When you read the will you notice a wife is mentioned, Barbara.  She is evidently a second wife as to mentioning all the property she brought with her to the marriage, agreeable to contract.  I do find it odd that he gave her the family Bible.

In a later blog there will be more information on this family, who married into the Linton family.

In the name of God, Amen.  I, Henry Rhoads, of the County of Muhlenberg and State of Kentucky, begin weak in body but of perfect mind and memory do make and ordain this my last will and testament.

First.  I recommend my soul to the Almighty God and as touching my worldly effects wherewith he has blessed me, I give and dispose of them in the following manner.

1st.  I give and bequeath to my beloved wife Barbara Rhoads all the property she brought with her after we were married, agreeable to contract and one cow, a large heifer and one iron pot, and the common cupboard and chest, my large Bible and the law post-bed bedstead, one large and one small wheel, including all the furniture we have got since we were married.  I also give and bequeath to my beloved wife, Barbary, all that is allowed to her agreeable to the courts of a bond on my son Daniel Rhoads, bearing date August 23, 1810.
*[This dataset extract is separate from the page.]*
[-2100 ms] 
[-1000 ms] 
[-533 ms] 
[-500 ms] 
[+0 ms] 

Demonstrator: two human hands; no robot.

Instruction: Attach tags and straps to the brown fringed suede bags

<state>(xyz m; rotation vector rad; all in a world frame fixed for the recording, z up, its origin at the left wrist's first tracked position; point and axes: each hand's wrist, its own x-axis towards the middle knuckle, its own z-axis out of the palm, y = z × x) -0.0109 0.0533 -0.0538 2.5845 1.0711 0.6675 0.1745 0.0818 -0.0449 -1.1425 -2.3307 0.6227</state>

Second.  I give and bequeath all my debts, dues and demands, and all the property I own in this world, except what is especially mentioned in this my last will, to my children, namely, my sons, Jacob Rhoads, Daniel Rhoads, Henry Rhoads, Solomon Rhoads

and David Rhoads, Susannah Nighmyoir, Caty Jackson, Elizabeth Vanmeter, and Hannah Jackson, all my daughters, to be equally divided among them at the discretion of my executors at my decease.

Lastly, I do hereby nominate and appoint my brothers Daniel Rhoads and Solomon Rhoads and David Rhoads, as executors of this my last will and testament, hereby ratifying and confirming this and no other to be my last will and testament, hereby revoking all other wills by me made, as witness and seal, this the 13th day of April in the year of our Lord, 1812, and in the presence of us.

Henry Rhoads

Test.  J. W. Connell, William Sumner

Muhlenberg County, August County Court – 1813

The within instrument of writing purporting to be the last will and testament of Henry Rhoads, Sr., deceased, was exhibited into court and acknowledged by the said Rhoads (in his lifetime) to be his act and deed and ordered to be recorded.

Attest.  Charles Wing, C.M.C.

1856 Will of William Linton Lewis of Hancock County

William Linton Lewis is my first cousin five times removed.  He was the nephew of my fifth great-grandfather, Captain John Hancock Linton, the son of his sister Catherine Jennings Linton.  Catherine married William Joseph Lewis.

William Linton Lewis married Ann Winter Dunnington November 18, 1806.  Together they had nine children, and all were given the middle name Dunnington!  They were Francis (married his cousin, Hannah Ann Lewis), Hiram (who died before his father), George (married Caroline Harris), Catherine (married James E. Stone, Hancock County Court Clerk), Frederic (married Pauline Chrisler), William (who died before his father), Elizabeth, Joseph (married Mildred Willian) and Ann (married Porterfield Harrison Hodges).

Hancock County Will Book 4, Pages 32-36

Will of William Linton Lewis

In the name of God, amen.  I, William L. Lewis, of the County of Hancock and State of Kentucky, being of sound mind and disposing memory, doth make this my last will and testament, hereby revoking all former wills by me made.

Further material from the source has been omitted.